You are viewing a plain text version of this content. The canonical link for it is here.
Posted to issues@iceberg.apache.org by GitBox <gi...@apache.org> on 2019/06/22 02:23:14 UTC

[GitHub] [incubator-iceberg] rdsr edited a comment on issue #227: ORC column map fix

rdsr edited a comment on issue #227: ORC column map fix
URL: https://github.com/apache/incubator-iceberg/pull/227#issuecomment-504619029
 
 
   @rdblue , @edgarRd . I was thinking about this and wanted to get your inputs here. 
   
   I was thinking if the implementation would become simpler/cleaner if we maintained the column ids close to the ORC schema. For instance, we could do something similar to Avro schema, where the column ids are maintained as metadata properties tied to each schema element. This, of course, is not possible today with ORC's `TypeDescription`. But, let's say we exposed a `RichTypeDescription` schema for ORC instead of its standard `TypeDescription`. The `RichTypeDescription` would maintain metadata properties for each schema field, similar to Avro. This metadata property will hold the column ids.
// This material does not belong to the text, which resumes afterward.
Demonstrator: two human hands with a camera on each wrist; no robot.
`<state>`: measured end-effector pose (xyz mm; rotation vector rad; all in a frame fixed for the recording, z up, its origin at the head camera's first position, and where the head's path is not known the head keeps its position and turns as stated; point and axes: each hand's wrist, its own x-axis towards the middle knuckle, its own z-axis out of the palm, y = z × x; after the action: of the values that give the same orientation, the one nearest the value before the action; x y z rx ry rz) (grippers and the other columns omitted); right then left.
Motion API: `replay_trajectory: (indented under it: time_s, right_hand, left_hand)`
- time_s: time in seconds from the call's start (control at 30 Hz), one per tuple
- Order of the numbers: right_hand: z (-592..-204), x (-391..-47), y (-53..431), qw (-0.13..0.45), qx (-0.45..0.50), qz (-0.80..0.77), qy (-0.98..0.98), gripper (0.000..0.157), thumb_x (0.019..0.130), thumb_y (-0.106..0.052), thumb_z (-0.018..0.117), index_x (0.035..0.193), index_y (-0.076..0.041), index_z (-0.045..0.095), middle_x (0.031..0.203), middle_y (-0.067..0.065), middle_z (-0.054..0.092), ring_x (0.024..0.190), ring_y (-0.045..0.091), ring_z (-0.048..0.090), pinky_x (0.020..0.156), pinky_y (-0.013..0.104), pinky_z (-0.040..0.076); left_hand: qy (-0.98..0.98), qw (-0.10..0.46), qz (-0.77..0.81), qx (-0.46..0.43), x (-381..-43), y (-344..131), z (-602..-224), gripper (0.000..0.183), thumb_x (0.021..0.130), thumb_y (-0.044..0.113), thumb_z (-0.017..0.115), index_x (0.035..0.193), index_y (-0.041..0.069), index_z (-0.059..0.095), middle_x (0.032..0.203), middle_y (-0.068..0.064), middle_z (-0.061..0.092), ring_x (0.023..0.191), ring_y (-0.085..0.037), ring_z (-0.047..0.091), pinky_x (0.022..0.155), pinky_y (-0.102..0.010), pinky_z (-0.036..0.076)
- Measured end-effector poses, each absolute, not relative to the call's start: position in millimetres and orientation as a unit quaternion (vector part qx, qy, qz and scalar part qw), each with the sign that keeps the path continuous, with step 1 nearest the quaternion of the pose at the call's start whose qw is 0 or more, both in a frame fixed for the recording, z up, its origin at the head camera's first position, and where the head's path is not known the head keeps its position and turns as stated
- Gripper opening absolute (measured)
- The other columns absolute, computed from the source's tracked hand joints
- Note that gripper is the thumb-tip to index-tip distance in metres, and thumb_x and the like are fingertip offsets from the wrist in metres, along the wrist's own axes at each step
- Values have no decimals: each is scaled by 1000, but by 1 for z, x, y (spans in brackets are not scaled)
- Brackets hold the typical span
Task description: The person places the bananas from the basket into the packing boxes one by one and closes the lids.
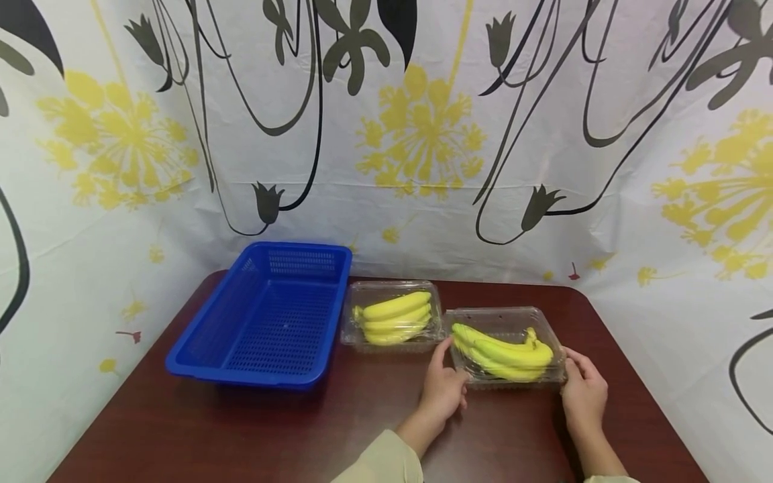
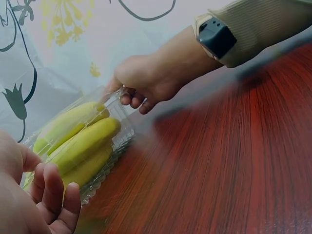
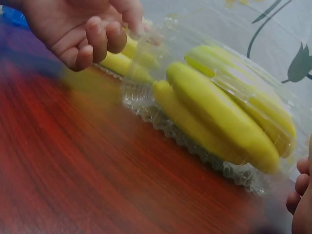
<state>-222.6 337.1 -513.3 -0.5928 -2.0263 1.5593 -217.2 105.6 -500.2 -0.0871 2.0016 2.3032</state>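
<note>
A clear plastic container [image 1: 507, 386] holds a bunch of yellow bananas [image 1: 507, 352] under its lid, at the right of the table. My left hand [image 1: 443, 389] grips the container's left end at the near corner, its other fingers loosely curled below. At the opposite end, my right hand [image 1: 584, 392] pinches the rim between thumb and fingers. In the left wrist view, that right hand [image 2: 146, 80] shows with its fingers at the container's edge. The right wrist view shows the bananas [image 3: 219, 112] through the clear wall, the container's ridged base [image 3: 190, 146] close over the table.
A second clear container [image 1: 350, 335] with bananas [image 1: 395, 318] stands just left of the held one. Further left is a large blue plastic basket [image 1: 329, 322]. The dark red wooden table [image 1: 253, 436] ends at a patterned cloth [image 1: 362, 221] hanging behind and at both sides.
</note>
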Motion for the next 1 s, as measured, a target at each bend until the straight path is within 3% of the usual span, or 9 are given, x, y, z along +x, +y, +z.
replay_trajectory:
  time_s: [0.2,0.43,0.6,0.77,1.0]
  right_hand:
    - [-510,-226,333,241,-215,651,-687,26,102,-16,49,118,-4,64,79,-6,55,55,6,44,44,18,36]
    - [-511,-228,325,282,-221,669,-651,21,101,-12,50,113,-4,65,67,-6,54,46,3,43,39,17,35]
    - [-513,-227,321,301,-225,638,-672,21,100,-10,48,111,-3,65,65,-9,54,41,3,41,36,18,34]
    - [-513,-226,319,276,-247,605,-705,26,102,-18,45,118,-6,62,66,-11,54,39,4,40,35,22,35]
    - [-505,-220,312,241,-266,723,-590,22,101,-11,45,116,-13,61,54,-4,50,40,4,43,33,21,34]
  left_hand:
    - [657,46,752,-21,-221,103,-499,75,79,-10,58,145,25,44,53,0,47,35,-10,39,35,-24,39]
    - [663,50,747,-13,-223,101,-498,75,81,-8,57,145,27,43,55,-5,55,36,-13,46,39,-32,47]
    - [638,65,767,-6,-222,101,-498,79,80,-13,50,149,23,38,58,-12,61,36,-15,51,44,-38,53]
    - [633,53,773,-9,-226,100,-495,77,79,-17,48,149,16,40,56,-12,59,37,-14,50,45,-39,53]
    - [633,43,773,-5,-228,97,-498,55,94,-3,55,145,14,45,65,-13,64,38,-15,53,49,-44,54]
This could help get rid of the separate map which we have to maintain, can possibly also make things simpler when we have to address schema evolution [by id] during read where we'd have to make use of visitors, similar to Avro. 
   
   The big benefit I see is that we don't have to expose two data structures or spread the schema information across two classes.  
   
   Another potential benefit of this approach is, if we can get the ORC community to adopt this metadata per field schema patch, then we can completely get rid of our own `RichTypeDescription` without changing our code drastically. 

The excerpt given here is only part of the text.